Solamente podía sentarme enfrente de las piedras calientes o debajo de aquel tipo. En una opción me achicharraba demasiado la cara, y en la otra me calentaba la idea que pareciera estar insinuándome, de que él no apartara el ojo de mi culo… (Lo sé, los hombres somos un poco ridículos).
Me senté a su lado (de igual a igual, ya sabes, que no haya nadie por debajo) y no cruzamos ni una palabra. Ni siquiera la clásica conversación de ascensor sobre el tiempo o sobre los resultados del último partido de fútbol. Y lo agradezco, sin duda me haría parecer mariquita el hecho de no entender de fútbol… Cómo explicar que a mí me gustan las plantas, que me estoy haciendo un huerto con sus zanahorias y sus calabacines…
Al cabo de unos minutos el hombre de las aletas se despidió. A través del cristal de la puerta pude ver que no recogía sus cosas, y que poco después accionaba la ducha. Lógico, de poco vale una sauna si luego no te duchas con agua fría. Yo empezaba a necesitar refrescarme, de modo que en el momento que oí que no accionaba la ducha salí de la sauna.
Un culo apretado, musculoso y depiladísimo, trataba de contener en la base de la espalda los restos de jabón que bajaban de los hombros… No sé porqué se me antojó muy lubrificado. ¡Por todos los santos, que soy muy heterosexual! Regresé hacia la sauna más sofocado que antes. ¿Por qué diantres se tenía que duchar allí? ¿Y en pelotas?
Pues nada, heme aquí, sin duchar, mareado, enrojecido por el calor y la vergüenza, rezando para que no entrara de nuevo en la sauna. ¡Joder mamá, podrías haber sido más flexible! ¿Y tú, Zapatero, qué habrías hecho tú si en mi situación te encontraras a Rajoy desnudo, llevándose el índice a la boca? En fin, cuatro minutos de disparates varios se me hicieron interminables.

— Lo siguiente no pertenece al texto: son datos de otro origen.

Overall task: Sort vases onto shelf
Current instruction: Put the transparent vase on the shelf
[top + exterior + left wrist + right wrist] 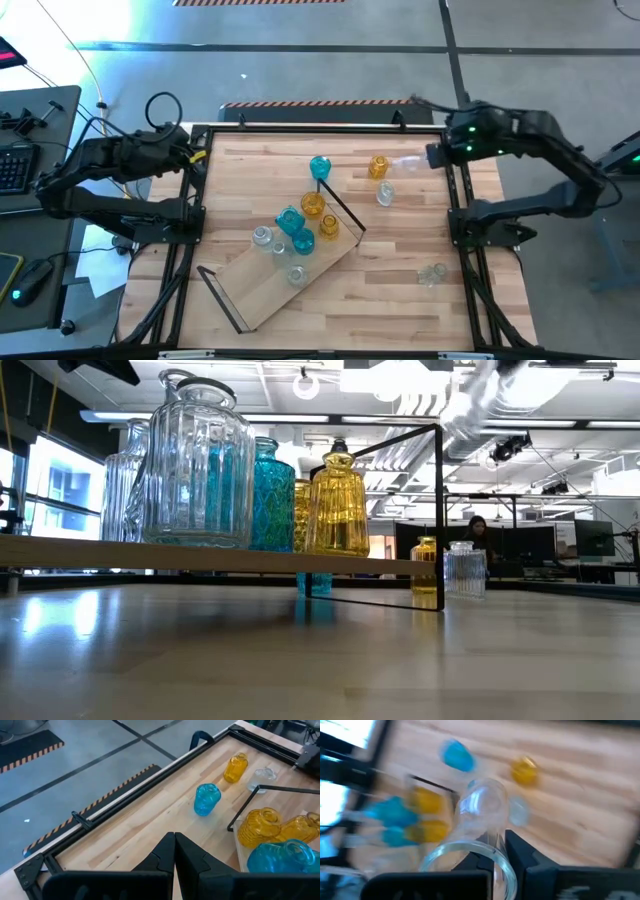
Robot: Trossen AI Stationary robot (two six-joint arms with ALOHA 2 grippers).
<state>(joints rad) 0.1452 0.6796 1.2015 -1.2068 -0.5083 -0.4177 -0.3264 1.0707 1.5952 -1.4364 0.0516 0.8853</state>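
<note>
From above, the shelf [285, 285] lies slantwise across the middle of the bench [480, 300], one wire end frame toward the near-left corner, the other toward the centre. A cluster of vases stands on its upper half: two teal, two amber [313, 205] and clear ones [262, 236]. Unsorted pieces stand apart on the bare wood: a teal vase [320, 167] and an amber vase [378, 166] toward the far edge, a clear one [385, 195] between them and the right edge, and another clear one [432, 273] near the right edge. The left gripper [197, 155] is parked over the far-left corner, shut and empty. The right gripper [432, 156] hangs over the far-right side with a clear vase [410, 160] at its tip.

At bench level, a ribbed clear vase [195, 465], a teal one [270, 495] and an amber one [338, 505] stand upright on the board, grouped by the end frame, likely to leave room.

The left wrist view shows its fingers [160, 857] pressed together, nothing between them.

The right wrist view, blurred by motion, shows the jaws clamped on the rim of the clear vase [480, 820], carried tilted, probably bound for the shelf.

No readable writing or label appears anywhere.
</note>
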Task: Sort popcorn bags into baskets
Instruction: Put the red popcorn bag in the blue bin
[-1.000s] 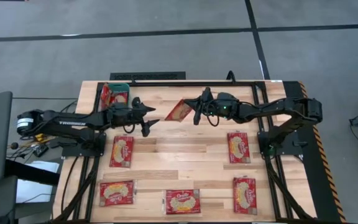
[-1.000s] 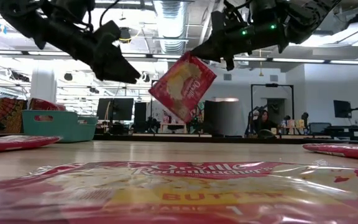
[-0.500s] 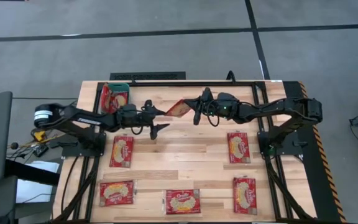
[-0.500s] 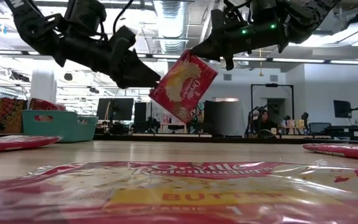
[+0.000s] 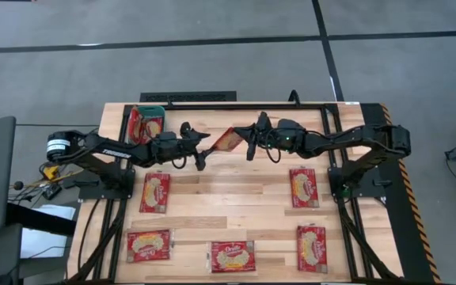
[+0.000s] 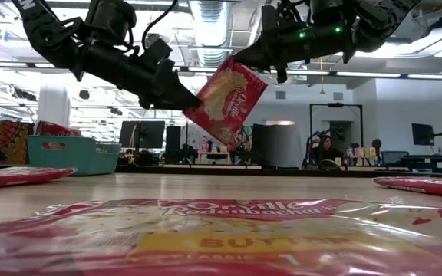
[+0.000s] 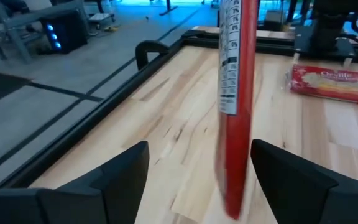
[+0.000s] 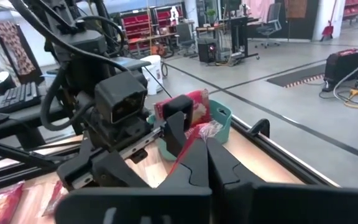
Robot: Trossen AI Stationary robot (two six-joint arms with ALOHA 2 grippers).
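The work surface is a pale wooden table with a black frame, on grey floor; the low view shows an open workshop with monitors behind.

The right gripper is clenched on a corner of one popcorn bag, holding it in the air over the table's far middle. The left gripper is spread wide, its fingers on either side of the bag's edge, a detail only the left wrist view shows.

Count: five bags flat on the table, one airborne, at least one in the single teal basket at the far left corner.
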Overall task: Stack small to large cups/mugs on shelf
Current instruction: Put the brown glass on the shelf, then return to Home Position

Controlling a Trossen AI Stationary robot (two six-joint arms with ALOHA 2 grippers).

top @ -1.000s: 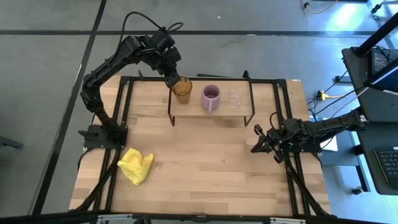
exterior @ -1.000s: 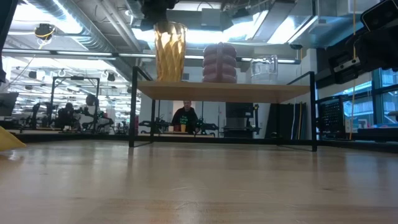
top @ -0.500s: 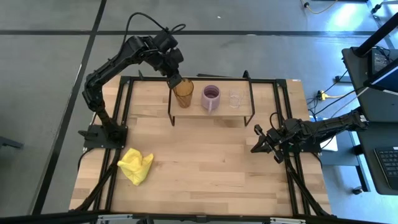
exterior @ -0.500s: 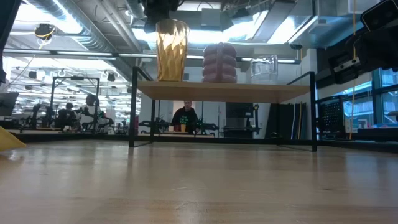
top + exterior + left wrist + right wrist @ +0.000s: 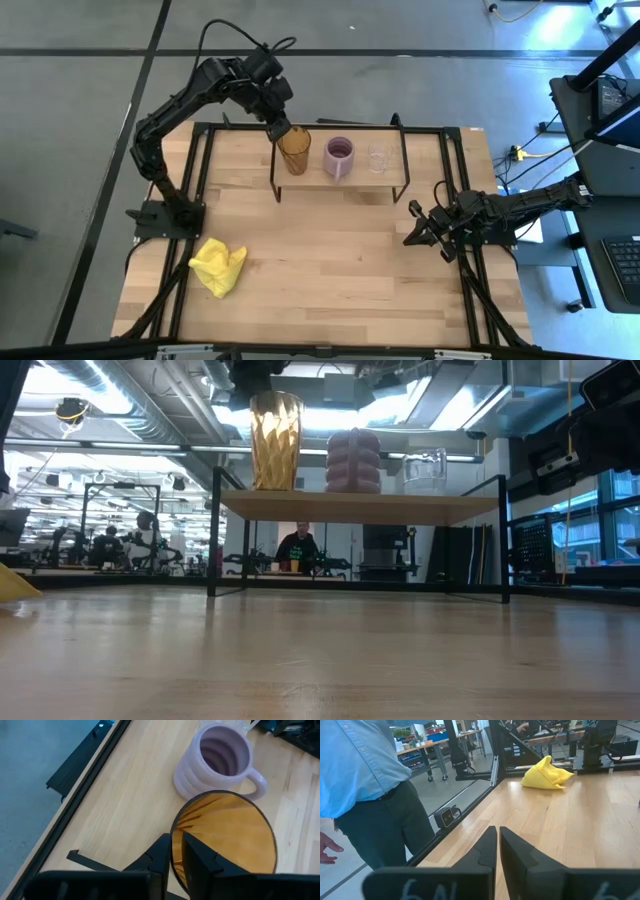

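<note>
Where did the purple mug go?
In the high view the purple mug stands in the middle of the shelf, between the amber tumbler on its left and the clear glass cup.

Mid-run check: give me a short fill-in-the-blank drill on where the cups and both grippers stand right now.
1. The left gripper is shut on the rim of the ribbed ____ glass tumbler.
2. On the low light-wood shelf, the ribbed purple mug stands ____ the tumbler and the small clear glass cup.
3. The right gripper waits with fingers ____, off the shelf.
4. The crumpled ____ cloth lies on the wooden tabletop.

Missing words: amber; between; shut; yellow
</note>
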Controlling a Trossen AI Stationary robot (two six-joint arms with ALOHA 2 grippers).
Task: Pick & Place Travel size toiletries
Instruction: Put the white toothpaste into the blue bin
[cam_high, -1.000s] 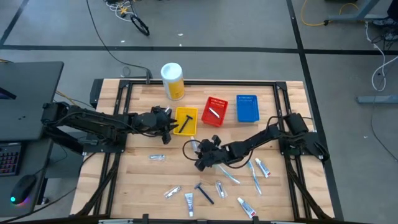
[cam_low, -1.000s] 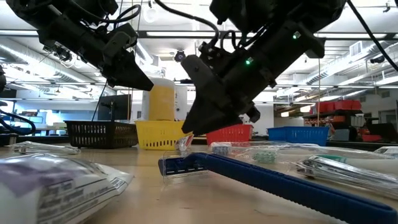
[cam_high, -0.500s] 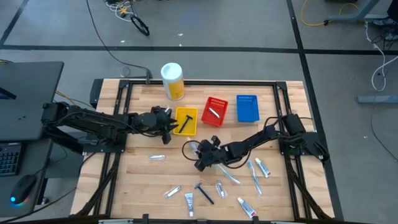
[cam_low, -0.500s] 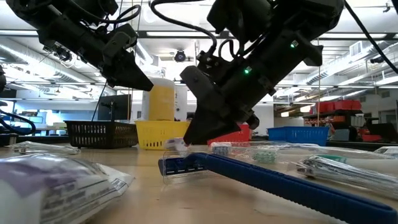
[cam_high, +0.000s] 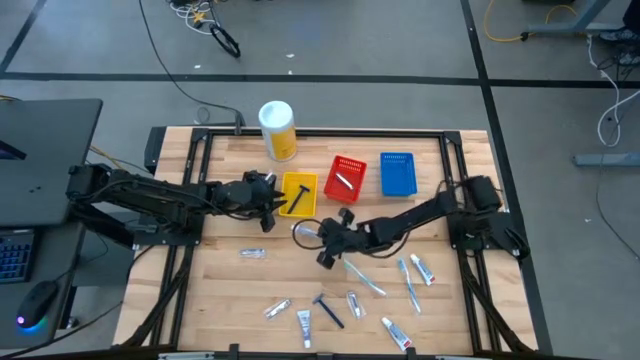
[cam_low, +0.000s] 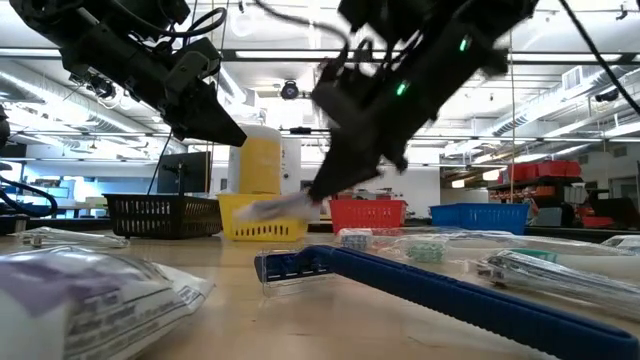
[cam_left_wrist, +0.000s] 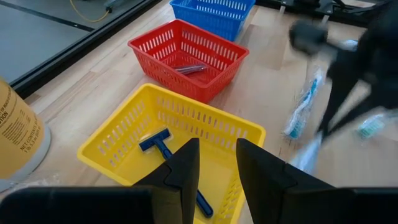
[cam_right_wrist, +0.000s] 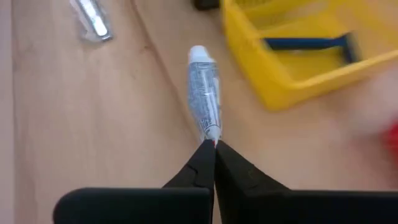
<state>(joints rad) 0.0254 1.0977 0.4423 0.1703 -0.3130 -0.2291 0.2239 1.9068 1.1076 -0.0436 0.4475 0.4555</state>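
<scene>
My right gripper (cam_high: 322, 243) hangs over the middle of the table, shut on a small white tube (cam_right_wrist: 203, 93), one of the travel size toiletries. The tube also shows blurred in the low view (cam_low: 282, 205), above the tabletop. My left gripper (cam_left_wrist: 215, 152) stands open and empty over the yellow basket (cam_left_wrist: 124, 134), where a blue razor (cam_left_wrist: 163, 146) lies on the bottom. A silver tube (cam_left_wrist: 188, 68) lies in the red basket (cam_high: 345, 178). The blue basket (cam_high: 397, 174) stands to its right. My right gripper pinches the tube's flat crimped end (cam_right_wrist: 211, 133) between its two fingertips. The tube runs straight out beyond the fingers, cap end (cam_right_wrist: 198, 53) away from them. It is lifted clear of the table, tilted, the cap end lowest (cam_low: 255, 210).
A yellow white-lidded canister (cam_high: 278, 130) stands at the far edge. Several tubes, toothbrushes (cam_high: 365, 279) and a blue razor (cam_high: 328, 310) lie across the near half of the table. A clear packet (cam_high: 252, 253) lies left of centre. A black basket (cam_low: 163, 213) shows in the low view.
My right gripper has shut on the tube's end, then risen and gone a little toward the far edge. The tube, which lay on the table, now hangs clear of it below the fingers.
</scene>
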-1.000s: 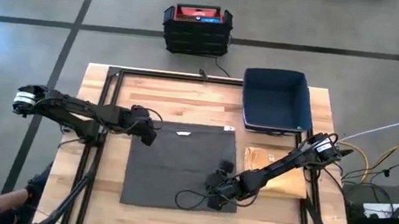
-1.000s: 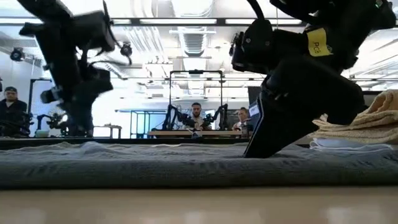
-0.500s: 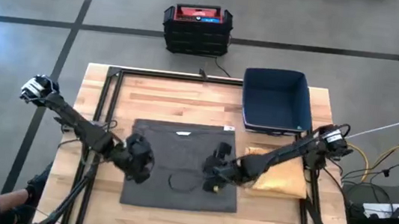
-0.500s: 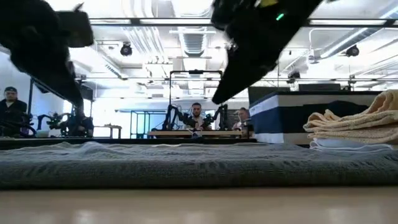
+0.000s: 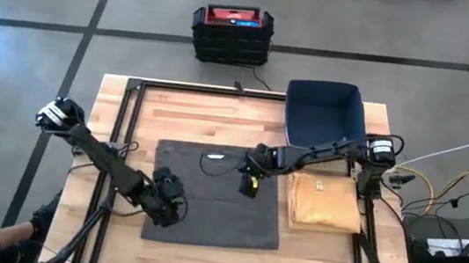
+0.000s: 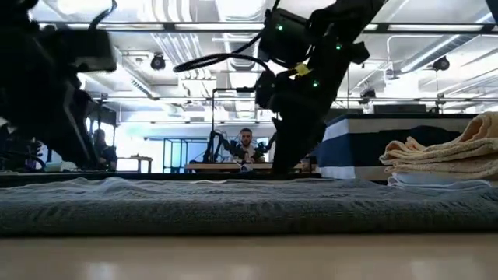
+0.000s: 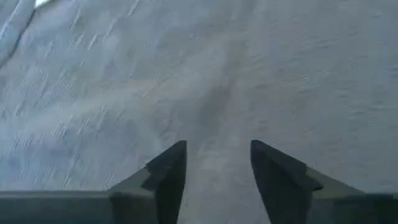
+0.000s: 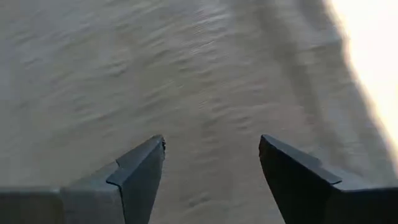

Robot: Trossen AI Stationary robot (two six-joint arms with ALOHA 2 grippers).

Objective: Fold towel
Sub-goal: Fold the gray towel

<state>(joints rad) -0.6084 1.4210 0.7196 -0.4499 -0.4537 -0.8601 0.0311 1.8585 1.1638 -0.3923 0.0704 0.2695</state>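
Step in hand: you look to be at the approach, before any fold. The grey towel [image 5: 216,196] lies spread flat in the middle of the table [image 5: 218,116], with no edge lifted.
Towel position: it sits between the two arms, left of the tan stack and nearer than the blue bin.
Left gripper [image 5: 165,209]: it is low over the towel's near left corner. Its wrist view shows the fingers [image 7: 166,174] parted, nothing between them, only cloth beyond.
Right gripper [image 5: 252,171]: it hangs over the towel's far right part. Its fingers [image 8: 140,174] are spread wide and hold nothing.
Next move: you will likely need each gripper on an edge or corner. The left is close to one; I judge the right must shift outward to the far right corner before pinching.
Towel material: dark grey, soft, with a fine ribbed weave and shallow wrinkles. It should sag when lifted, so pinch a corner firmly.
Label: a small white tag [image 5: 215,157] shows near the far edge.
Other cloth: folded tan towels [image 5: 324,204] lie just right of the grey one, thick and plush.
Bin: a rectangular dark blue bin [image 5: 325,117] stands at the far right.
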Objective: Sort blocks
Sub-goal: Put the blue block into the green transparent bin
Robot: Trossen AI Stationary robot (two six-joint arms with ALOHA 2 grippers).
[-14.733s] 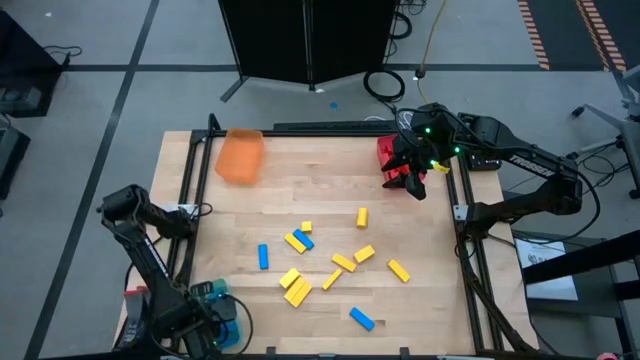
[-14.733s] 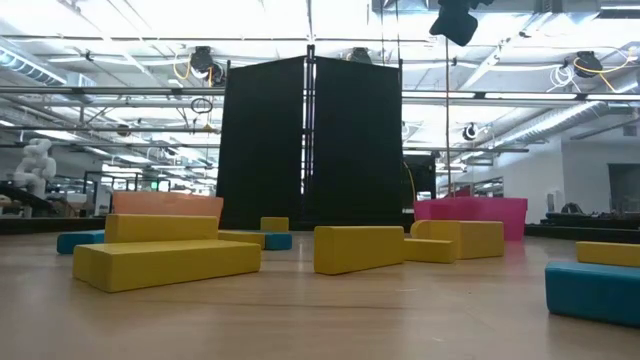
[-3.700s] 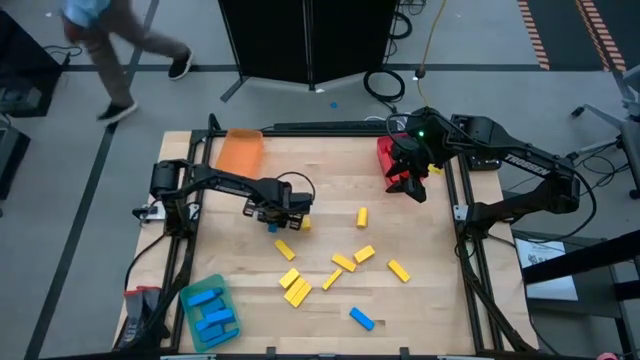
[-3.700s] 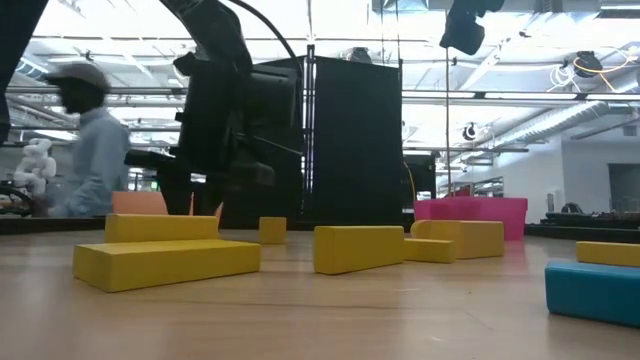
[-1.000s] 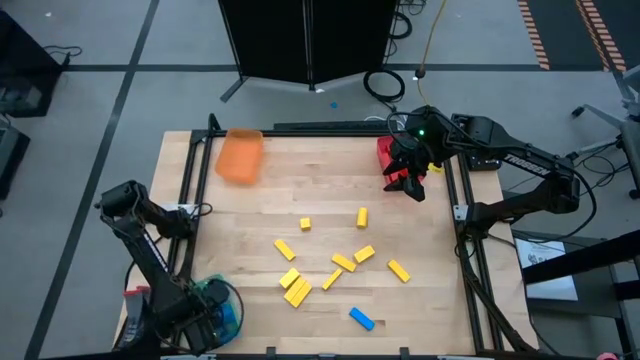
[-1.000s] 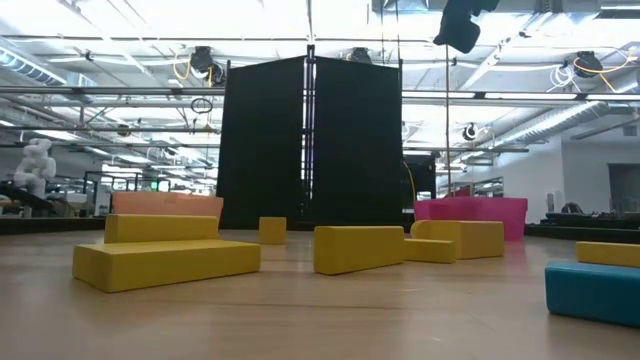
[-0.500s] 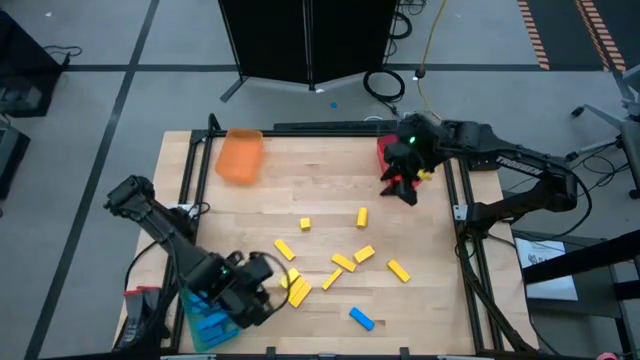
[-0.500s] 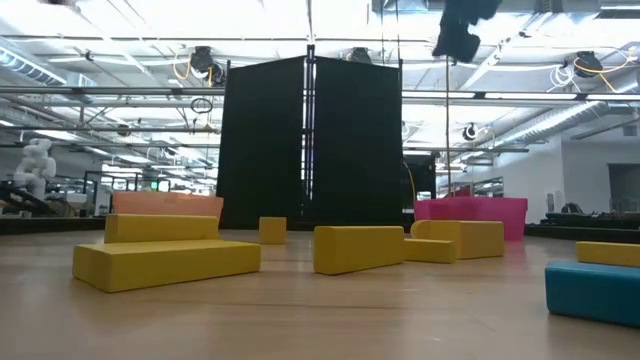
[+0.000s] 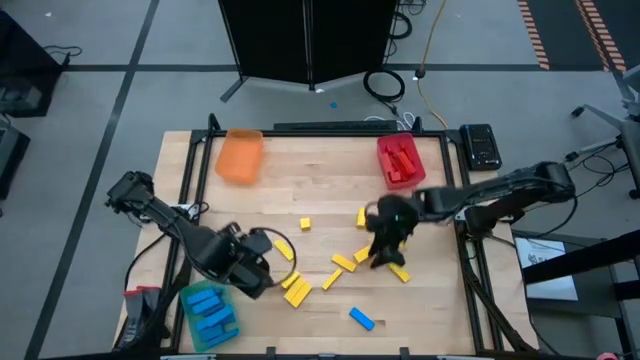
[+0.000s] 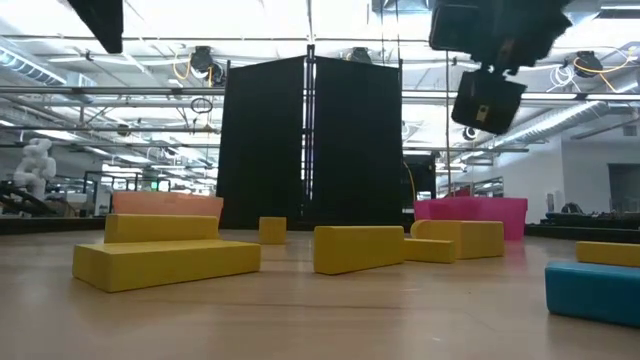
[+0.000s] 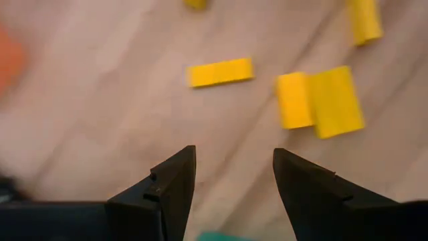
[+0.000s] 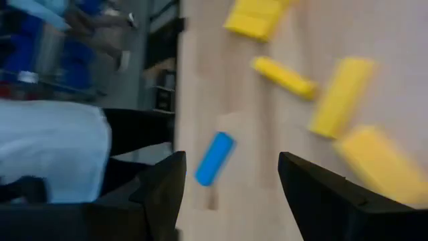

Y más porque cada quince segundos me asomaba al cristal para ver si me esperaba agazapado en algún lugar de la estancia. Cuando finalmente se marchó… (¡ay que ver lo que tardan algunos en quitarse el jabón!) salí escopetado hacia la ducha. Juraría que el agua fría sobre mi piel provocaba un pequeño siseo y que se levantó una ráfaga de vapor.
“Nunca más, nunca más” me decía sabiendo que me refería a que nunca más entraría sólo en una sauna. Mi hijo Alejandro también era socio del polideportivo, y a pesar de tener sólo doce años tiene una envergadura física próxima a la mía: ronda el metro ochenta. Sería, sin saberlo él, mi guardaespaldas una o dos veces por semana.
Me dirigí a los vestuarios, un intenso olor a colonia cosquilleó mi pituitaria. En el momento en que las taquillas se presentaron a mi vista el hombre del pecho (y trasero) depilado abandonaba la estancia. Vi que en uno de los armaritos descansaba un objeto verde, pensé en advertirle de un posible descuido. Pero deseché esa opción, podía ser un ardid para provocar un segundo encuentro (Lo sé, lo sé; los hombres podemos ser muy retorcidos en esto del amor).
¡Que le den por culo!, me lo quedaría yo: él me había hecho pasar un mal rato, y eso podía ser una justa compensación. ¿Qué sería? Podría ser un móvil muy pequeño, tal vez un reproductor de música o un mechero de gasolina. “Eau de oranges verts”, era un frasquito de plástico verde y estaba vacío. Vaya chasco.
¿Por qué las colonias parecen mejores si están denominadas en francés? Me respondo al tener la certeza de que yo, jamás, me acercaré a un tipo perfumado con agua de naranjas verdes… y menos en una sauna.